On the first night of my resignation, I stayed in the office to say goodbye to some friends and co-workers. Although I often doubt the earnestness of human relationships, I have to say that I have developed an attachment with some people in the office. And yep, I’d really miss some of them. And I’ve learned a thing or two about life, or about the travel industry, about contact center operations, customer relations management, about the travails of office politics and office gossip. Or maybe there was a friendship that made an impact in my life. I treated the e-mail team to pizza, and wrote them a rather sentimental farewell letter. Although most of the letter was sincere, some of it was merely just touchy blabber, flavored with nice-sounding words. What really made my day was the way many of the people in the team sent me their own thank you e-mails, and sent the entire e-mail team their thank-you. Many of them responded, including team supervisors, with many other thank-yous and congratulations. Someone probably thought of sending a glad-to-finally-be-rid-of-you. One of them even shed a tear.
But I should not shed any tear, or be nagged by any guilt. I’ve longed for this. This is one of those abysses that I should jump into.
There it was. My first job after college, the launch of my so-fucking-called career. Two years and two months of my twenty-two year lifetime.
Sometimes, life does tend to make an automatic reconstruction of itself. I think it was my April 2001 calendar, on my post-college limbo, when I asked myself one of the most important, life-shaping questions of all, which I have to ask myself again:

What the fuck now?

While in that limbo in between this job or the next thing to do, here I go again with the plans I’ve hatched.
Jairus Jason, M.A. Philosophy. The third term starts this coming January. That’s three months away. This translates to three more months of bumming around. Yummy. The upside to this plan is that I will have an undertaking that I am profoundly interested in, and something that would pass off as my passion. My thirst for knowledge will not remain unquenched. I'll have a lot more intellectual intercourse, or even have something legitimately scholarly to say. I can live a life of learning, and come close to teaching Philosophy for a living. Since I’d only have to take a few units, there would be room for some spare time, for everything else to savor in life. Besides, this was part of my original plan when I was 15 or 16 years old or something. The big downside is that it will be difficult to have a steady source of income to maintain a-little-bit-more-expensive lifestyle. For the meantime, my immediate, non-intense plan of action is reduced to reading another history of philosophy book.
Jairus Jason, Anonymous. As if I were not anonymous enough in this world, the other attractive option is to just find another job and become just anonymous – and have my little, easier pleasures. I want to be in those shoes again, like when I started out in PeopleSupport. It comprises of just working in the day/night, and having a little life after work. I’ve set my time limit to working in _____. I told myself two years. I should sustain the perspective, in this little existence of mine, that something else must be worth doing, and I will reap some significance. I should also say that I was already happy that I’ve worked there. Unless I remove myself from that comfort zone, I will never land on a higher plane. I’m sure I’ll find something else to do. I need to pressure myself to find something else, and beneficial part of that pressure requires that you bum around a little. Money is a secondary consideration.

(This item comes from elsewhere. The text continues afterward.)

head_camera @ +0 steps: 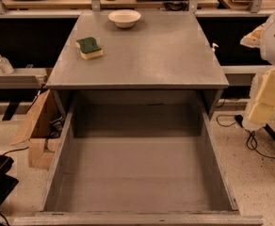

I just want a job that is less stressful, something that would give me more time to my own, maybe something I’d enjoy more, something different from my previous job, a new environment of people who I can afford to be anonymous with. That’s a charming idea. I miss solitude, I miss the me who has been – eccentric. Work at _____t has welded me so much with people that I can’t have that eccentricity and solitude.
Jairus Jason, Failed Writer. A co-worker told me that since I used to write e-mails for a living, I should now write for life. As a bum, I can finally found the time devoted to long hours of reading. I haven’t cropped up any new story ideas, and it has been thirty three thousand years since I’ve produced a truly legitimate creative output. Since I started working, I wrote two or three bad poems. But with all this time in my hands, the wisdom gained, the learning that surrounds me, the fascination that fills me, the spectacles dazzling my eyes, the sounds that serenade a rusted soul into recovery, smells, tastes, must come together and mesh into something edible, something to feed the soul and resurrect a writer’s dying voice.
Like the Genesis, writing could be done out of boredom, or loneliness, the way god created man, and man demanded woman out of god. Creation demands for something to come out of you, something that enlivens and enriches. A flood of images, a torrent of poetry is waiting to be worded. My cup has not been emptied of passions. And there will be time to break this mediocre silence.
If all else fails, I’m a failed writer.

How does the slacker incarnate’s day go by? It’s like having a day-off everyday.
Monday, 08 September. At the start of the day, I read a few chapters of “The Reader,” (which I'll want to talk more about later on) then made a second attempt at watching a French film called “Those Who Love Me Can Take the Train.” This film is incredibly dull. It’s unbearable. I can’t last this movie. I always sleep on it, attempt after attempt of watching. I woke up to lunch and saw “Almost Famous” again. It tells us to be “unmerciful when you write.” Tell the truth with all its warts and dark spots. Write about the gore, the embarrassment, the sorrow and inevitable loss. It just made me think that this is what makes writing real. At night, I head to Greenbelt 3 to watch ___'s gig at Kidd Creole. H., J., ___, _____, ___, ____ and ____ were also there.
Wednesday, 10 September. Finished reading “The Reader.” The book starts with recollections of a 15 year old’s love affair with woman two or three decades older. The story moves into how their love transpired, and was almost lost, or almost endured. It’s an endearing read that raises questions about morality, the incapacity of justice to bring judgement. It’s a story of how even if love may be denied or abandoned, it can outlast everything as if it were never lost. The first time we love, is always the one that lasts. I kept thinking of the first time I loved. Some people only love once in their lives.The story that just draws you, despite characters that seem passive and undemonstrative. The book achieves a terrific literary sense and even philosophical substance. I love how the reading and bathing came before the lovemaking – and how this was sustained throughout the story. I love how he was obsessed with her smells, which I could almost smell, myself. I hate how he would never smelled her that way again, or ever love again. After the read, relishing and reviewing it, I go to the gym for some limb-stretching and running running running. I spent the night helping out my brother and his classmate on their thesis, while having a little drink.
Thursday, 11 September. A perfect day for slackering. HBO movies, Friendster, NBA live all day.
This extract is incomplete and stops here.